私の治療法のこの部分はあまり明確なものには見えないかもしれませんが、私たちはここで新しくて困難な考えを前にしているのだということはお忘れにならないでください。それはおそらくこれ以上は明確にはできないのです。このことからわかるように、この分野の私たちの知識はまだあまり高等なものではありません。さらに申し上げると、ブロイアーの類催眠状態についての考えは無用のもので、さらなる研究の障害となることが明らかとなり、現在の精神分析の考えからは廃棄されています。後ほど、類催眠状態の他にどんな影響や過程が明らかになったのかについて触れさせていただきます(ブロイアーは類催眠状態だけに原因を見たわけですが)。

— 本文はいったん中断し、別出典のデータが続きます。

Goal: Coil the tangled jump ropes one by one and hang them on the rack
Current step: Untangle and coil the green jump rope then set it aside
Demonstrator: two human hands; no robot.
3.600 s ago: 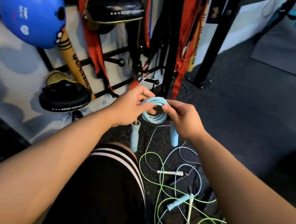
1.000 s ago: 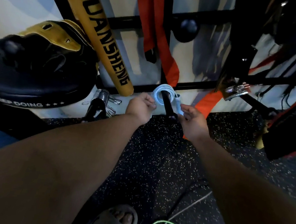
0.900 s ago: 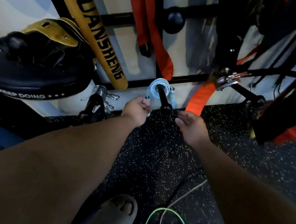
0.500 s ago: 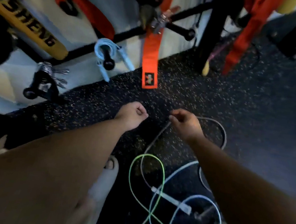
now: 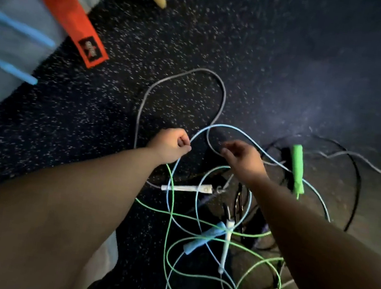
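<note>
Down on the speckled floor (image 5: 91,119), the tangled jump ropes (image 5: 204,240) sprawl; left hand (image 5: 169,146) is clenched beside the light blue cord (image 5: 235,129), can't tell if it's pinching it, right hand (image 5: 243,158) loose, empty. Cords look light, floppy, slick, so I'd grab the white handle (image 5: 186,188)

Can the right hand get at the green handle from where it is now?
Likely yes: the green handle lies uncovered on the floor, close to the right of the right hand, with only a thin light-blue rope crossing between them.
</note>
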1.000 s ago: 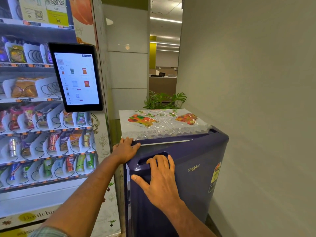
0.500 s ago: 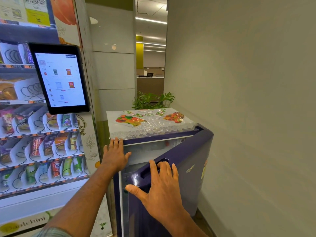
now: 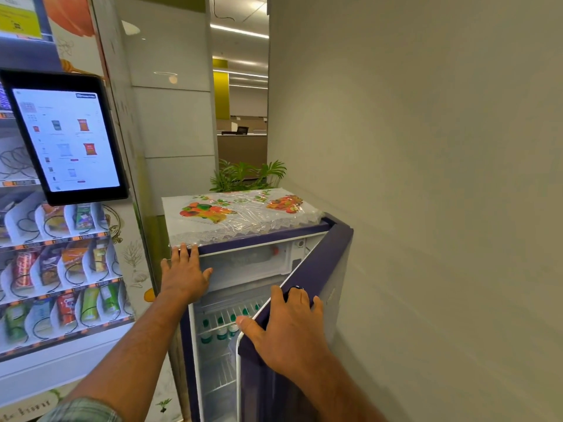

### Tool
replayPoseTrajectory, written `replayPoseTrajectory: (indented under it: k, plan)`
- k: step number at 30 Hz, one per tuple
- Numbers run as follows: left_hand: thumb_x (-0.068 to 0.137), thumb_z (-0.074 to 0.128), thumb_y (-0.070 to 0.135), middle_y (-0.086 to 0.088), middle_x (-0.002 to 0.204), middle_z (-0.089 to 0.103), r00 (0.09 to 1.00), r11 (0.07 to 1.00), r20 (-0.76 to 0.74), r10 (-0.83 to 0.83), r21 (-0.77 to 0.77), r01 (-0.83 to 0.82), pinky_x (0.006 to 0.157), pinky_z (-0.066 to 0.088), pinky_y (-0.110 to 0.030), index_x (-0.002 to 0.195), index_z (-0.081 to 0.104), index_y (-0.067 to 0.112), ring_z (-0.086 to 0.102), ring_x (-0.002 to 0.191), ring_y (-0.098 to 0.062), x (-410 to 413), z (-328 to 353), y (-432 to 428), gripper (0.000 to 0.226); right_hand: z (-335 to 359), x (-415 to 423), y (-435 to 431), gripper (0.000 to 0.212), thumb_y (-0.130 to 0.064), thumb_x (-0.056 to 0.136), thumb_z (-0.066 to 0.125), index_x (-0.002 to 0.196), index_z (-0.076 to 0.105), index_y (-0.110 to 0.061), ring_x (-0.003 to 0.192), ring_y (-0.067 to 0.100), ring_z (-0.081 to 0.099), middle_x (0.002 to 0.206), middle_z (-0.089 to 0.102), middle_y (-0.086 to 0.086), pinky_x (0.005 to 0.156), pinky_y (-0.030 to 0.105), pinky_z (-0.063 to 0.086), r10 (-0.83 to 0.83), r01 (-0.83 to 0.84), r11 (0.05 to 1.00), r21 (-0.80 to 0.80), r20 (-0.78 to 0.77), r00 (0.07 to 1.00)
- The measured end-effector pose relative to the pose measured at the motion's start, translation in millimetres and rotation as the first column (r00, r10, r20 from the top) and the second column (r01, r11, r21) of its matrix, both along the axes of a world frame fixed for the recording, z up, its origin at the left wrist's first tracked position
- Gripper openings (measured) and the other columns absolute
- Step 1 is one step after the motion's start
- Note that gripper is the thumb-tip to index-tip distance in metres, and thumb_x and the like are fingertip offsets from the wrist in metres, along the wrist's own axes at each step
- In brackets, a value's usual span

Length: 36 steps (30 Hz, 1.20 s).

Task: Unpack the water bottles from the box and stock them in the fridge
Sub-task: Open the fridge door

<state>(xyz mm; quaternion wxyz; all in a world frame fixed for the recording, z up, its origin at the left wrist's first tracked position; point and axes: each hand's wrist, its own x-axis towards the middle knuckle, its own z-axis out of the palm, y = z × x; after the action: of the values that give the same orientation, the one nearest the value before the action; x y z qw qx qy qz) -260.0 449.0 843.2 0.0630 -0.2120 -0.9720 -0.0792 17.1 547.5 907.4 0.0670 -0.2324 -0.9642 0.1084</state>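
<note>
Head camera: at far left, a glass-fronted snack vending machine (image 3: 61,284) shows rows of coloured packets in wire coils, with a black-framed touchscreen tablet (image 3: 65,137) lit on its front. Beside it, the person's left hand (image 3: 184,274) lies flat, fingers straight, against the top front corner of a small dark-blue single-door fridge (image 3: 265,236). The fridge's top carries a clear plastic cover printed with fruit (image 3: 237,211). Inside, below a frosted freezer flap (image 3: 253,263), several clear plastic water bottles with green caps (image 3: 221,332) stand on a white wire shelf (image 3: 224,315), partly hidden by the door's edge. The right hand (image 3: 289,330) grips the top of the dark-blue fridge door (image 3: 323,257), fingers curled over its rim and thumb spread along the inner edge. A green palm-leaved plant (image 3: 246,175) stands behind the fridge, and a plain off-white wall (image 3: 441,208) runs just beside the open door. Half a second earlier the door stood only ajar and the bottles were out of sight; the left hand has kept its place.
</note>
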Motion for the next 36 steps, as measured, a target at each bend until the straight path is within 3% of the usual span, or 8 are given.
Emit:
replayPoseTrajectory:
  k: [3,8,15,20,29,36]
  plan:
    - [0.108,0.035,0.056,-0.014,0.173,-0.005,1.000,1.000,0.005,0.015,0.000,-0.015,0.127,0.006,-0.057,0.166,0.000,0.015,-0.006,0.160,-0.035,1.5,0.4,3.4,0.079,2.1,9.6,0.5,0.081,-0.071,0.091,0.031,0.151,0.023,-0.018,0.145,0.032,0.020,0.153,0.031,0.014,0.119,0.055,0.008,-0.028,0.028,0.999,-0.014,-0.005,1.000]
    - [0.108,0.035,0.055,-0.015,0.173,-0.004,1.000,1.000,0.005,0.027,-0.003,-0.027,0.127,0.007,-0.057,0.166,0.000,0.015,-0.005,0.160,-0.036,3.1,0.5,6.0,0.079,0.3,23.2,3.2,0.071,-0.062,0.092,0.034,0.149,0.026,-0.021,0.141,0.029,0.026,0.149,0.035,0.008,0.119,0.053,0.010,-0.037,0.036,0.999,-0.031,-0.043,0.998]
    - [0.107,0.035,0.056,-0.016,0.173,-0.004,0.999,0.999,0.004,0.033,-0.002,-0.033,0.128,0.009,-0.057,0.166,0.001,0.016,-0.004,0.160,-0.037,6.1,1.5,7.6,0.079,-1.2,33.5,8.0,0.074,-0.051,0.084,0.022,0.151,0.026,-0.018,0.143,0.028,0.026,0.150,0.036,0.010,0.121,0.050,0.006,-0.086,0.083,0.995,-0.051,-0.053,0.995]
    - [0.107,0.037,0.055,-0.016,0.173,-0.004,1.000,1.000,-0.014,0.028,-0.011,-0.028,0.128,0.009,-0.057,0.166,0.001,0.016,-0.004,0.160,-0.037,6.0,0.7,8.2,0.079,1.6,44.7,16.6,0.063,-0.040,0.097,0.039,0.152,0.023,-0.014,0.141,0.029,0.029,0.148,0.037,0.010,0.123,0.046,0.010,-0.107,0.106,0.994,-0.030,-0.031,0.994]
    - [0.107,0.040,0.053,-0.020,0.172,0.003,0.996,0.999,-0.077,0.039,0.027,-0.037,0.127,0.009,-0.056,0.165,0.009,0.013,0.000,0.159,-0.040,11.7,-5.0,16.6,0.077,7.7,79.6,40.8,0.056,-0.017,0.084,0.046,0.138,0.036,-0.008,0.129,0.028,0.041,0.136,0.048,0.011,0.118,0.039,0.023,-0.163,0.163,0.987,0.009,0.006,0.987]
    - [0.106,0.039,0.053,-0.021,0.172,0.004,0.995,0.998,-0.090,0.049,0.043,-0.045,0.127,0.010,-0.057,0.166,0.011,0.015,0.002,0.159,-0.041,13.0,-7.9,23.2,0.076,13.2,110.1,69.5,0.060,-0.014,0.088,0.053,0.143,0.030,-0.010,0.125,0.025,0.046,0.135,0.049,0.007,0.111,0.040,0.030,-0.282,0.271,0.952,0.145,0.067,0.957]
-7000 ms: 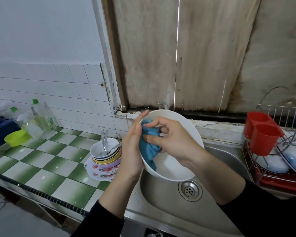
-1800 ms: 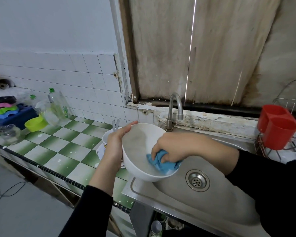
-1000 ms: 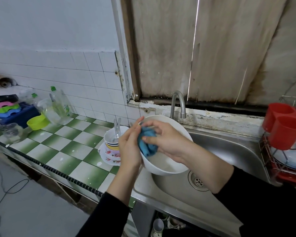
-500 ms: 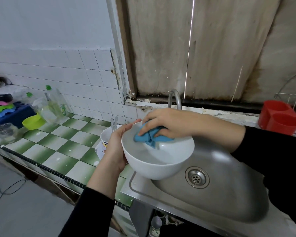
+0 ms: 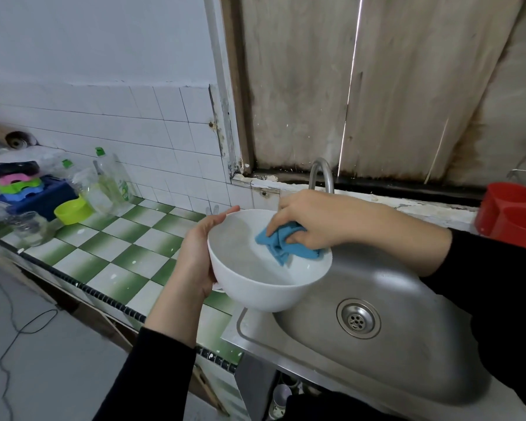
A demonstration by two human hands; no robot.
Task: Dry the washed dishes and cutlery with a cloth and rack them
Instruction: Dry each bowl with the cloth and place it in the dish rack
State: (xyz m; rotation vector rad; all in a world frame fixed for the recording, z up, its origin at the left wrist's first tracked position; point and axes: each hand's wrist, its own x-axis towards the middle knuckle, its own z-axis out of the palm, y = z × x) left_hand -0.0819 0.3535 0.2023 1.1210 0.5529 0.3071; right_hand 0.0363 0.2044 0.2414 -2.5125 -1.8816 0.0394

ブロイアーの研究は私たちが観察した現象のとても不完全な理論と不十分な説明しか提供していないとお感じになったかもしれません。それは正しい感想です。しかし完全な理論は天国から降ってくるわけではありませし、また観察の初期に全く欠落のない、練り上げられた理論を提示されたとしたら、なおいっそう懐疑的であるべきでしょう。そのような理論は憶測の産物でしかなく、事実の先入観ない研究の成果ではありえませんから。


*1:訳注。a lasting charge適切な訳語ではないかもしれません。。。

*2:訳注。このへんの訳はちょっといいかげんかもしれません。すみません。。。